The answer must be every line of the records below that holds the word "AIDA".
■ ■ ■ ■ ■ ■ ■
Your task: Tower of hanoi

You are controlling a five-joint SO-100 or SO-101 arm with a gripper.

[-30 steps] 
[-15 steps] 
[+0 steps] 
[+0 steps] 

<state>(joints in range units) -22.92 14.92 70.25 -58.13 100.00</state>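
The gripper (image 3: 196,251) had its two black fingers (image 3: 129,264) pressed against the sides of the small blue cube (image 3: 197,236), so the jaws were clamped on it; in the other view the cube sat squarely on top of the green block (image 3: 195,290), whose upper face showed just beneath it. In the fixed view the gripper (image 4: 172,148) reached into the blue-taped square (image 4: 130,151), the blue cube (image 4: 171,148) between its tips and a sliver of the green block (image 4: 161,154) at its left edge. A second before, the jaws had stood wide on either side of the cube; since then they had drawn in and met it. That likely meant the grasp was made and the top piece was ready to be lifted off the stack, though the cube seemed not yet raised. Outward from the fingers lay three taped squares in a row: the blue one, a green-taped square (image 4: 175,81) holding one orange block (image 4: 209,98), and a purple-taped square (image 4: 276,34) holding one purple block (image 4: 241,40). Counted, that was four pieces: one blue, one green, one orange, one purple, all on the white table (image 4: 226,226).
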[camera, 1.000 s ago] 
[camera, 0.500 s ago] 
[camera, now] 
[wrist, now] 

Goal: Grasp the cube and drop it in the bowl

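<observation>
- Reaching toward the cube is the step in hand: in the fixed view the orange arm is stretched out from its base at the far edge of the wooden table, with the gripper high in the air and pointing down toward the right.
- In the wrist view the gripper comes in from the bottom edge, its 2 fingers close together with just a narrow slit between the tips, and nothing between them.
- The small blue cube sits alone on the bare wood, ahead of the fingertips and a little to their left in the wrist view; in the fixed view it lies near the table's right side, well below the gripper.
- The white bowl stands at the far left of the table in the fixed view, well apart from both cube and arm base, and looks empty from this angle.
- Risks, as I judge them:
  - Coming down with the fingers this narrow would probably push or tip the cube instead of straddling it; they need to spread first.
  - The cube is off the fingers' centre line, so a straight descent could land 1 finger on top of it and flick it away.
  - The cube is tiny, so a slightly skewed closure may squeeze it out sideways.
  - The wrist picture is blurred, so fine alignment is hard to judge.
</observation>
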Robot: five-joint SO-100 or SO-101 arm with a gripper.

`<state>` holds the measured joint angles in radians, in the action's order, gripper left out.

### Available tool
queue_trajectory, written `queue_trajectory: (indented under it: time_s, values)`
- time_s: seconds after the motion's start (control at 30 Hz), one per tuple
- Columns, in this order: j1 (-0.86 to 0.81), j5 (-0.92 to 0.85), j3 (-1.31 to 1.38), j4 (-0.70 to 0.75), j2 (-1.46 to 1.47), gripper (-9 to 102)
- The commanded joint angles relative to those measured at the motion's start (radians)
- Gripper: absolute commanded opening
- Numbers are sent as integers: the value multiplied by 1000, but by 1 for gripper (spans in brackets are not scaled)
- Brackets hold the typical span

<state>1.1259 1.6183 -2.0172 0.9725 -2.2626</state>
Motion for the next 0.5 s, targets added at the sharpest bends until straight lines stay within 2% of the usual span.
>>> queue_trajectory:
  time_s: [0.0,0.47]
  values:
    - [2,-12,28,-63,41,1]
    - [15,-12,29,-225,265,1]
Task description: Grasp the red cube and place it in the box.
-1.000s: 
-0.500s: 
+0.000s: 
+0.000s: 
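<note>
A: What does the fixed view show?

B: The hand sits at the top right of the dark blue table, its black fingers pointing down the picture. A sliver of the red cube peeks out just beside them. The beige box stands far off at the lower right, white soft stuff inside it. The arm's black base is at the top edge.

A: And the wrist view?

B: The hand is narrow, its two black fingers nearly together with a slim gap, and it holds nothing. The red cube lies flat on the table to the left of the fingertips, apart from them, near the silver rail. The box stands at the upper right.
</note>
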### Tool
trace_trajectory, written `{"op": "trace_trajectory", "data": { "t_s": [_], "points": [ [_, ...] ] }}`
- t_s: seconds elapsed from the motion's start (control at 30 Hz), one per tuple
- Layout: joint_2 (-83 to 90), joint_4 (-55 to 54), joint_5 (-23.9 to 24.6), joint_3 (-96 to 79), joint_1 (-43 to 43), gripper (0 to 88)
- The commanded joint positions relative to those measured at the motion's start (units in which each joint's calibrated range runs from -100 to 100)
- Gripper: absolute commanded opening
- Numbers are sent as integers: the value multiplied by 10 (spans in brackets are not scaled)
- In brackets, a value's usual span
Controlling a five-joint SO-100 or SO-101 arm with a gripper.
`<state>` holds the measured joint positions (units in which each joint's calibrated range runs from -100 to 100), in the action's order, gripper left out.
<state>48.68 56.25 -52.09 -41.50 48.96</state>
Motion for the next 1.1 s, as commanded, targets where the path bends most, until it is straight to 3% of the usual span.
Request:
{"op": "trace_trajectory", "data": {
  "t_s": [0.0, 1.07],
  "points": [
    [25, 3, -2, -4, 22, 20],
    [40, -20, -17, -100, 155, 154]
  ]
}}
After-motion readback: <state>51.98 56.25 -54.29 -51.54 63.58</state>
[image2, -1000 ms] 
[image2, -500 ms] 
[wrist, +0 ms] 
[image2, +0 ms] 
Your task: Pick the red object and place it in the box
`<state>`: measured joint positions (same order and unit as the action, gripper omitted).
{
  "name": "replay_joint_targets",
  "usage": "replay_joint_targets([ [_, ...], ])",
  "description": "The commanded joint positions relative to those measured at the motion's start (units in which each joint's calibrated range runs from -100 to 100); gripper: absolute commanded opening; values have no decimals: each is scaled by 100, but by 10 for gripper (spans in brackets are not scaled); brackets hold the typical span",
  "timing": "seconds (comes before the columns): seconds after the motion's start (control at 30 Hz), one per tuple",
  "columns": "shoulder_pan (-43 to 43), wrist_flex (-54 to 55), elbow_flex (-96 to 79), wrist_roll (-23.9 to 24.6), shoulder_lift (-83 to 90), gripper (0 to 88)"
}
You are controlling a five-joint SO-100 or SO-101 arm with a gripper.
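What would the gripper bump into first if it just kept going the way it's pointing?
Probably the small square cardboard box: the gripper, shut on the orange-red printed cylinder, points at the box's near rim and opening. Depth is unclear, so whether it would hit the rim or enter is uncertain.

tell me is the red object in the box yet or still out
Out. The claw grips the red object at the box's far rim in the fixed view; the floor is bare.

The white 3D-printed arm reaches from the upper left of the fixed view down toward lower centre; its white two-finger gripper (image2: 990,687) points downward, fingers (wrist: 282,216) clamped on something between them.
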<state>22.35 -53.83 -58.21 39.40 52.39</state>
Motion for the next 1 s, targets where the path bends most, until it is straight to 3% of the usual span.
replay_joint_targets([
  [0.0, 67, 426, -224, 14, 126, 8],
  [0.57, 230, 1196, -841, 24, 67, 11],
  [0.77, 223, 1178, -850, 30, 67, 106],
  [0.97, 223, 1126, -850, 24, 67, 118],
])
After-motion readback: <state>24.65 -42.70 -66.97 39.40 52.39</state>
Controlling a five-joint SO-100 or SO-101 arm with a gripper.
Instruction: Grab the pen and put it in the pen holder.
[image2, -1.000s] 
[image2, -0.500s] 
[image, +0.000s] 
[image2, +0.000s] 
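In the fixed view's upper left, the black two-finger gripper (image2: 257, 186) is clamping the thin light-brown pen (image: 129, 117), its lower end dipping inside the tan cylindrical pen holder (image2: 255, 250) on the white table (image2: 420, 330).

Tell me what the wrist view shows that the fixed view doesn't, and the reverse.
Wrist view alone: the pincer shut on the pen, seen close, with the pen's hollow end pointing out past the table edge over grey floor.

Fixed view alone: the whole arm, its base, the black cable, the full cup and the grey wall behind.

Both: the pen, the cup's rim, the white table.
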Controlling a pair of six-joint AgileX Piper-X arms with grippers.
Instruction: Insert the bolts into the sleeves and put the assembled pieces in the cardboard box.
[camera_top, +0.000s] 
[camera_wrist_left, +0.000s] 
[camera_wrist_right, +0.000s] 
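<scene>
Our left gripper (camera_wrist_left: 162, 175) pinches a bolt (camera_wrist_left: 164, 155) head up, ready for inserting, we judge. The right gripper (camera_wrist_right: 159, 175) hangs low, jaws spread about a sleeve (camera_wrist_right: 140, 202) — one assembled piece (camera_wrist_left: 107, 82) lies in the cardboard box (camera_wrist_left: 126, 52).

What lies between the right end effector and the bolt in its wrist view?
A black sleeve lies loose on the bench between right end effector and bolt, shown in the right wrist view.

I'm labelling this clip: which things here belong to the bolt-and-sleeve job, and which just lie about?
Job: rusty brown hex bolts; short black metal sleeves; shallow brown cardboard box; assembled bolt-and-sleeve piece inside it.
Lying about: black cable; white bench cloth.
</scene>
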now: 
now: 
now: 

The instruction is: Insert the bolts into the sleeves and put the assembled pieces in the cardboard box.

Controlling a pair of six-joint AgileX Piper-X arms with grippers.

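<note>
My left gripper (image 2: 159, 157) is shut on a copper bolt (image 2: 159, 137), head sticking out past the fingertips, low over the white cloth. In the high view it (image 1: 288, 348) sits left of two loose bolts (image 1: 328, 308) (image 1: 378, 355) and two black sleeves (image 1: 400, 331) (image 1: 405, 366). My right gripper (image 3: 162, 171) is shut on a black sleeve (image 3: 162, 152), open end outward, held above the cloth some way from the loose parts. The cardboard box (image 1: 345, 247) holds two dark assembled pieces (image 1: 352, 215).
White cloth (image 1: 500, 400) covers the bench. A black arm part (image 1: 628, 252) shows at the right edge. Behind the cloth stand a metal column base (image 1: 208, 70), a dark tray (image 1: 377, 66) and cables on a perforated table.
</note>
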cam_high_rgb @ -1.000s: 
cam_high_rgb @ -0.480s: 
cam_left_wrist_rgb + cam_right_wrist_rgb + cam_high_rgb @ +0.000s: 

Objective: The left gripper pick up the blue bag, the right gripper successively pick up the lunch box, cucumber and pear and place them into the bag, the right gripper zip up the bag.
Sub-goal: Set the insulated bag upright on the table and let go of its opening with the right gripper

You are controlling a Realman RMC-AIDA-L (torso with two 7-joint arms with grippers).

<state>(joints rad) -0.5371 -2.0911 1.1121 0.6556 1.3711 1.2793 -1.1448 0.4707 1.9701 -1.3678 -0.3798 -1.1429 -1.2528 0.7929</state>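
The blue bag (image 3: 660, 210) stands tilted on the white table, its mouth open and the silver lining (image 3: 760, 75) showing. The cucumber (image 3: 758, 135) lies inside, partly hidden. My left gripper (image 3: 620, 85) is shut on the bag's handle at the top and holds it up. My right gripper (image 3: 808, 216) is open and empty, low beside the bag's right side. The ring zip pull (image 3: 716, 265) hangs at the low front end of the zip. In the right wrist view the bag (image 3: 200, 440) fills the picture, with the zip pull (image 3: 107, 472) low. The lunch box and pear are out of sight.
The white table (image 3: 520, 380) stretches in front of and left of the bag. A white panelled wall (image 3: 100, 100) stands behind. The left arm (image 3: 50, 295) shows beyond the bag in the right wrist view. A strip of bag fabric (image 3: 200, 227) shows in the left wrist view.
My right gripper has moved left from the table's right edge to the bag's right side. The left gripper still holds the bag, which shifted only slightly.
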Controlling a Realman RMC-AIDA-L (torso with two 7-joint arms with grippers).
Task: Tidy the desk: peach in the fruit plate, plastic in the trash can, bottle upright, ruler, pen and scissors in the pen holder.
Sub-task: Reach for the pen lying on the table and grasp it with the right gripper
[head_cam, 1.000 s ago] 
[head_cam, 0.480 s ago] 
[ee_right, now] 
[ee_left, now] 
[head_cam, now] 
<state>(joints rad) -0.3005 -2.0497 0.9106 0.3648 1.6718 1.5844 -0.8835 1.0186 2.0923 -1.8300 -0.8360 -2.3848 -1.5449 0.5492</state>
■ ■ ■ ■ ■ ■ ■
## Output
You are controlling a Realman RMC-AIDA-L (torso with two 7-joint arms with grippers).
Controlling a Realman RMC-AIDA-L (torso with two 7-joint arms with grippers).

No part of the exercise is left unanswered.